President Barzani in London

Ranj Alaaldin examines the President’s trip to London

Kurdistan Region President Masoud Barzani last week visited the UK as
part of his European tour. He met the Duke of York, Foreign Secretary David Miliband, Middle East Minister Bill Rammell, Justice Secretary Jack Straw, Defence Secretary John Hutton, and Shadow Foreign Secretary William Hague.

The All-Party Parliamentary Groups on the Kurdistan Region and on Iraq hosted a lunch for him at the Commons.

The President also addressed an audience at Chatham House, which LFIQ attended.

The Kurdistan region continues to grow rapidly ahead of the rest of Iraq which has only in recent years started to progress for the better, after a painful struggle against the insurgency and jihadist terrorist attacks.

Often referred to as the "other Iraq", Kurdistan is secular and continues to enjoy the benefits of a booming economy, security, and social development, among others. It is being flooded with foreign investment and is hungry for more. It has vast untouched resources ready to be utilised by the expertise of foreign companies.

The Kurds have faced umpteen challenges in the form of entities, internal and external, that have consistently sought, without success, their obliteration.

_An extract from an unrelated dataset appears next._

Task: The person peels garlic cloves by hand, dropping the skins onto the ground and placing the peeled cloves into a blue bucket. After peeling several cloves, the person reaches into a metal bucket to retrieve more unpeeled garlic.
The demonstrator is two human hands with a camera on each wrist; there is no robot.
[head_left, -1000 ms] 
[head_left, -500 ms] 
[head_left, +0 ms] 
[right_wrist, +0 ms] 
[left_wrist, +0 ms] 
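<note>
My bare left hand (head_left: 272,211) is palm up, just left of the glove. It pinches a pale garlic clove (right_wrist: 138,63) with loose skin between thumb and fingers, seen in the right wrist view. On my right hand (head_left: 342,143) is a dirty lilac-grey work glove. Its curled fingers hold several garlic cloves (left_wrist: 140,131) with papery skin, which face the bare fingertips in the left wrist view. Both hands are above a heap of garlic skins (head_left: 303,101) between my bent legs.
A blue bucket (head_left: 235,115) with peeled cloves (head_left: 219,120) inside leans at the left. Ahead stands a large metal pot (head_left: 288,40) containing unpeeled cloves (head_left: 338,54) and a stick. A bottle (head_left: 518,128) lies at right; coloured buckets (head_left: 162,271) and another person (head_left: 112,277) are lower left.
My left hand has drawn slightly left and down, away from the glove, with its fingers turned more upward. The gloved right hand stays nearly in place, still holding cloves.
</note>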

Although tensions are currently high between the Kurdistan Regional Government and the Baghdad government, the order of the day for the war-scarred President Barzani is democracy and the rule of law.

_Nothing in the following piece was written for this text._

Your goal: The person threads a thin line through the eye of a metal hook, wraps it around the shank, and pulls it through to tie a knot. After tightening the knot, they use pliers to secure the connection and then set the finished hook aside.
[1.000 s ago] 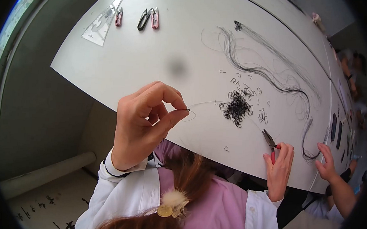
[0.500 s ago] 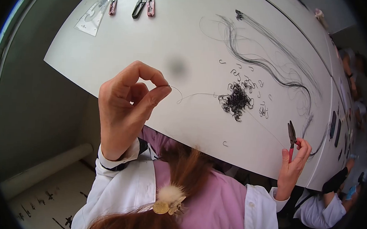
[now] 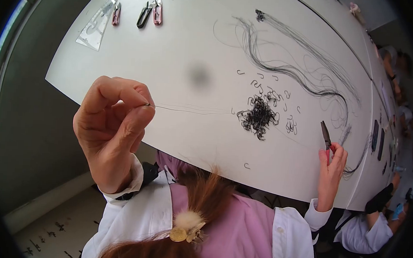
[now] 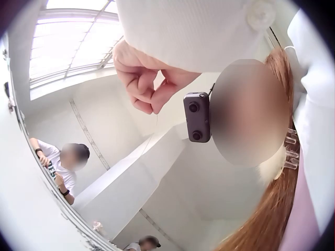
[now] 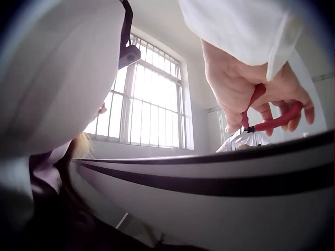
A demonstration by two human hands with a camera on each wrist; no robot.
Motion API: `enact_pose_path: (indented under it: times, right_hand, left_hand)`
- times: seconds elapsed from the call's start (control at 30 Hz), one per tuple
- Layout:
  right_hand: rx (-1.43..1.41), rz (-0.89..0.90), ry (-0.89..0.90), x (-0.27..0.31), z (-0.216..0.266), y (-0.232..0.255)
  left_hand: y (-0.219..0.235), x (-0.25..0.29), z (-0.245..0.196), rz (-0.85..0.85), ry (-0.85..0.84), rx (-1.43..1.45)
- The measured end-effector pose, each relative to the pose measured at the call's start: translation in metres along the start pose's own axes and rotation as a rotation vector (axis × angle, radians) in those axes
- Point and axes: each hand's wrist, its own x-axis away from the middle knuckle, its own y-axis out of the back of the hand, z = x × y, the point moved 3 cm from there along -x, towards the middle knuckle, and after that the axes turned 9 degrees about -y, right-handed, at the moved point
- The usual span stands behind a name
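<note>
Left hand (image 3: pixel 114 128) pinched a thin strand (image 3: pixel 188 111); my right hand (image 3: pixel 330 172) gripped red-handled pliers (image 3: pixel 326 134) by the worktop's (image 3: pixel 191 140) near edge.

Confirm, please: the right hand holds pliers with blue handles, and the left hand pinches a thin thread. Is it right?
Not quite: the pliers have red handles, as the right wrist view shows. The right hand holds them; the left hand pinches a thin thread.
</note>
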Motion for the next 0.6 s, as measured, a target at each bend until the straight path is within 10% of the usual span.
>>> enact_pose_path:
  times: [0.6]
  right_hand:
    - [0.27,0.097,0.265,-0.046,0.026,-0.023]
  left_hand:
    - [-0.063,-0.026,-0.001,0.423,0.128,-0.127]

In response to a question which suggested comparisons between the Baath regime and the current Maliki government, President Barzani dismissed any comparison in its entirety. Iraq has moved on from totalitarianism. Barzani emphasised the need to resolve differences through the law and the mechanisms provided for by the Iraqi constitution.

Kurdistan is a model for the rest of the region and, by Middle East standards at least, is a beacon of democracy, human rights, and the rule of law. The danger is assuming that any problems in Kurdistan are exclusive to that region and the Kurds themselves; that would be wholly reckless - Kurdistan is a federal state within a federal Iraq; a weak Kurdistan would therefore equate with a weak Iraq.